C’est finalement le soir que je l’ai récupéré. A vrai dire, la seule différence avec le moment où il avait encaissé la thune en disant « 15 minutes », c’est que le kit éclairage avait été monté... par dessus le papier d’emballage du cadre.
Ça n’a pas été pratique du tout d’enlever le papier et le plastique d’emballage sans arracher le fil de la dynamo entortillé autour. D’ailleurs, je l’ai arraché. J’en ai chié pour le rebrancher. C’est con, j’aurais mieux fait de le laisser pendouiller, parce qu’en fait, la lumière ne fonctionne pas. Le kit dynamo étant fourni gracieusement avec le vélo, je ne pouvais me plaindre : il représente cependant, lui et la manière dont il est monté sur la bicyclette, une sorte de synthèse idéale du truc qui n’a aucune chance de jamais éclairer quoi que ce soit, à moins d’une intervention divine. D’ailleurs, l’ensemble releve plus de l’œuvre d’art - de l’emballage à la Christo au fil entortillé partout - que du vélo fonctionnel.
Mais foin de ces jérémiades oiseuses. J’étais désormais équipé, les locaux allaient voir ce qu’ils allaient voir.
En fait, j’avais oublié un léger détail, ayant, dans les lointaines contrées qui m’avaient vu naître, troqué depuis quelque temps déjà le vélo pour la moto, c’est que, contrairement à cette dernière, si le vélo consomme et pollue moins, il possède deux pédales qu’il faut actionner pour se mouvoir. Et de chez moi au boulot, il se trouve qu’il y a une pente, dont je découvris cette curieuse caractéristique : elle est plus accentuée du côté de la route que du trottoir (sauf en taxi). Si je me fais bien comprendre.

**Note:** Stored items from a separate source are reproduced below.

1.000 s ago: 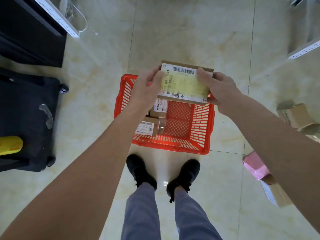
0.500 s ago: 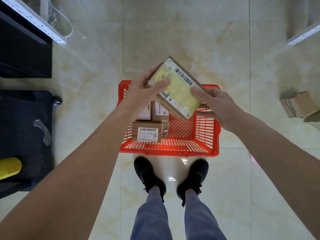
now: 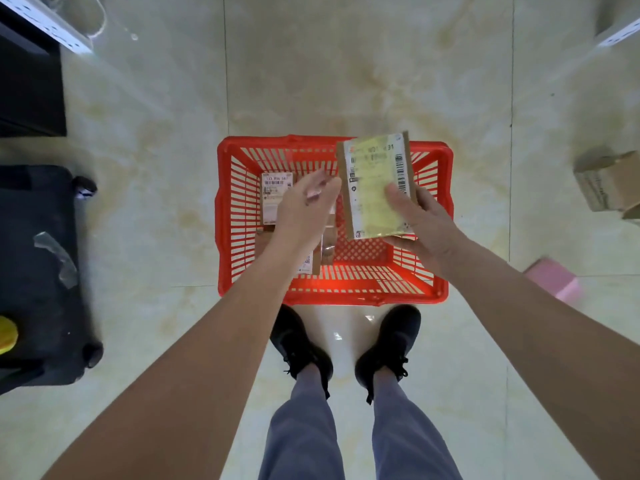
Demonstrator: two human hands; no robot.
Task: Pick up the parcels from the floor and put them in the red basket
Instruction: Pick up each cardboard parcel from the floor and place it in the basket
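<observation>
A red plastic basket (image 3: 440,223) stands on the floor just in front of my feet. Brown labelled parcels (image 3: 275,199) lie in its left half, partly hidden by my left arm. My right hand (image 3: 420,226) holds a flat brown parcel with a yellow-white label (image 3: 372,188) upright over the basket's right half, thumb across the label. My left hand (image 3: 304,209) hovers over the basket beside that parcel, fingers loosely curled, holding nothing and apart from it.
A brown cardboard box (image 3: 609,181) and a pink parcel (image 3: 554,282) lie on the tiled floor at the right. A black wheeled case (image 3: 38,271) sits at the left, with dark shelving (image 3: 27,88) behind it. My black shoes (image 3: 388,344) stand close to the basket.
My left hand has let go of the yellow-labelled parcel and drawn back. My right hand alone has turned the parcel lengthwise and lowered it over the basket's right side.
</observation>
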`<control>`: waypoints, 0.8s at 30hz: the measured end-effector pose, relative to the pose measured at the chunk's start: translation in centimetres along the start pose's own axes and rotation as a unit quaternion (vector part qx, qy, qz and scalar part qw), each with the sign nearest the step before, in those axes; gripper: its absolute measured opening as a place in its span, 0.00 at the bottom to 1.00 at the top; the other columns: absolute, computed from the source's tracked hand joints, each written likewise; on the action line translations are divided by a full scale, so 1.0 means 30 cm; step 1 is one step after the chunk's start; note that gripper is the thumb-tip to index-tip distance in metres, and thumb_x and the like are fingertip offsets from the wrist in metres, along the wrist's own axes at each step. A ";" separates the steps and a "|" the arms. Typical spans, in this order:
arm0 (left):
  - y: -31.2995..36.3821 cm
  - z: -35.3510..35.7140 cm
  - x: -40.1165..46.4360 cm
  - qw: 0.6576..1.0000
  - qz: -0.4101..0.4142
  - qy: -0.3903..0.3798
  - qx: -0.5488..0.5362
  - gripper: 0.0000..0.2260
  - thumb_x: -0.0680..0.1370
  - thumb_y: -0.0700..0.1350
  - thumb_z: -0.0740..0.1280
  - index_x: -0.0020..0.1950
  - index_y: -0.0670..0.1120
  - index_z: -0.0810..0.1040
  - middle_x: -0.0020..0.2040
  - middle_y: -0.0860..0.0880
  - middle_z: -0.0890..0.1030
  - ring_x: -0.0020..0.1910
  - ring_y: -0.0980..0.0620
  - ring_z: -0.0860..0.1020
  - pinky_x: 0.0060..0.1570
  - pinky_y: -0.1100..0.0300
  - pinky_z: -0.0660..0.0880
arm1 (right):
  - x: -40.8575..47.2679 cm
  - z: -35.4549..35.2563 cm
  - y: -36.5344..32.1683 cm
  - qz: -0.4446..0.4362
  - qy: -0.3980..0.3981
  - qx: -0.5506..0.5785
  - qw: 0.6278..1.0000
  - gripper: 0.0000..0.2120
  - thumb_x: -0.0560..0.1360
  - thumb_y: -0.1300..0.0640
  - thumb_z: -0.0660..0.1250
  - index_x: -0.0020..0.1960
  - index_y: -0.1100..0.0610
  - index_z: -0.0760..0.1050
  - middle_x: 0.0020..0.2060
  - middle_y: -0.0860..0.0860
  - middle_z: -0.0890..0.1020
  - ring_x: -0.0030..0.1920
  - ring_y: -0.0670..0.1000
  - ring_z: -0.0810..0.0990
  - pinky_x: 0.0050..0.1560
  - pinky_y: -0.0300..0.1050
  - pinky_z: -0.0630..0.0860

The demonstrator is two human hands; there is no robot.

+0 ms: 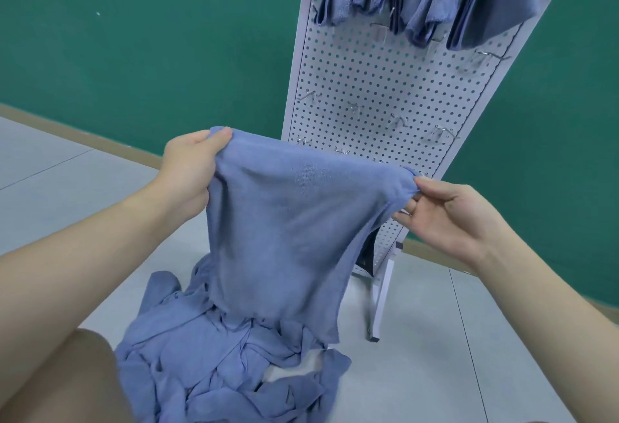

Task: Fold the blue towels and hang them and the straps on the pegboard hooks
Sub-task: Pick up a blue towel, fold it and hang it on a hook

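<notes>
While the left hand (191, 168) pinches one top corner of a blue towel (284, 231) and the right hand (445, 218) pinches the other, the cloth hangs stretched between them, its top edge running hand to hand. Below both hands lies the pile of towels (214, 365) on the floor. Beyond the hands stands the pegboard (378, 88); its free hooks (442, 133) sit nearer the right hand.
</notes>
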State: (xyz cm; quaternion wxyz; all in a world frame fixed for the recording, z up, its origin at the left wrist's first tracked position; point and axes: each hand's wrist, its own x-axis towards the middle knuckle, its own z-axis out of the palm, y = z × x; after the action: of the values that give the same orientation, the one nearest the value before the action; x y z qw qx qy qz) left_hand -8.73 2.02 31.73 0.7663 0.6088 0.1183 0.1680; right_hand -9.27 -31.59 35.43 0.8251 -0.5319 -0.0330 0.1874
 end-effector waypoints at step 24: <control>-0.030 0.009 -0.036 0.975 0.029 -0.154 0.157 0.05 0.78 0.35 0.72 0.49 0.44 0.85 0.44 0.50 0.88 0.44 0.53 0.84 0.49 0.56 0.80 | 0.045 -0.032 0.039 -0.023 0.099 -0.261 0.960 0.10 0.83 0.55 0.65 0.55 0.60 0.83 0.50 0.54 0.87 0.49 0.51 0.84 0.54 0.45 0.80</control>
State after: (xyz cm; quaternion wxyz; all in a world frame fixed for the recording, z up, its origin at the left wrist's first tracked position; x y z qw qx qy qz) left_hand -9.53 1.17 30.87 0.6652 0.7429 0.0063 0.0739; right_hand -8.09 -31.51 33.79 0.6609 -0.7438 -0.0110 0.0990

Je parvenais cependant à doubler, d’un élan qu’il serait excessif de décrire comme souple et puissant, les bicyclettes sino-bataves ahanant dans la côte de Themi (mon quartier). Je devinais le regard admirateur des types soufflant sur leur clou rouillé sans vitesse avec des sacs de 50 kilos accrochés à l’arrière. Je tiens à préciser que leur handicap était atténué par le fait que déjà, à ce moment-là, je n’avais plus que 7 vitesses sur 21 qui fonctionnaient.
Evidemment, les autres VTT sans ballots, eux, me doublaient insolemment : probablement les fourbes avaient-ils toutes leurs vitesses.
Ça, c’était au tout début. Les premiers jours. Seuls la lumière et le plateau ne fonctionnaient pas.
Puis, rapidement, la selle s’est desserrée. Et le guidon. Ce dernier m’a lâché alors que je m’intégrais délicatement dans la circulation à connotations italiennes d’Arusha, et je ne comprenais pas pourquoi en tournant à gauche dans le sens de la file (si tant est qu’on puisse appeler une file cette conception du déplacement automobile évoquant plutôt, peut-être, un circuit d’auto-tamponneuse), le vélo s’obstinait à obliquer vers la droite où un pare-choc de dala-dala fonçait en klaxonnant comme un taureau furieux (je sais que les taureaux ne klaxonnent pas, c’est une figure de style). J’ai eu l’impression d’entendre les passants crier « Ole ! » lorsque j’ai feinté subtilement le minibus chargé de passagers pour m’échouer sur le bord de la route, à quelques centimètres de l’égout à ciel ouvert. C’est là que j’ai pu constater la cause de mon tourment.
C’est d’ailleurs en allant porter la bicyclette chez l’Indien suite à ces désagréments, qu’elle a commencé à couiner pitoyablement à chaque tour de roue : une pédale se dévissait, ce qui entraînait des hurlements déchirants, chaque jour plus stridents. Ils m’ont accompagné trois semaines, et pourtant je ne m’y suis jamais habitué. J’étais le « Muzungu qui grince ». Les enfants riaient à mon passage. Je craignais parfois qu’ils me jettent des pierres pour me faire taire. Les gens me montraient du doigt en se bouchant les oreilles. J’étais la risée de tout Arusha. Pourtant, obstinément, je continuais à utiliser ce vélo dont aucun être censé n’aurait pu admettre qu’il était quasi neuf.
Et chaque matin, tout au long de la longue côte entre mon domicile et le Tribunal pénal international pour le Rwanda, je grinçais. Chaque jour un peu plus. C’était mon chemin de croix.
Mon bonheur, c’était le soir, la longue descente qui ne nécessitait que quelques coups de pédale, dans le silence à peine troublé par le gazouillis des 4X4, peu nombreux dans mon quartier.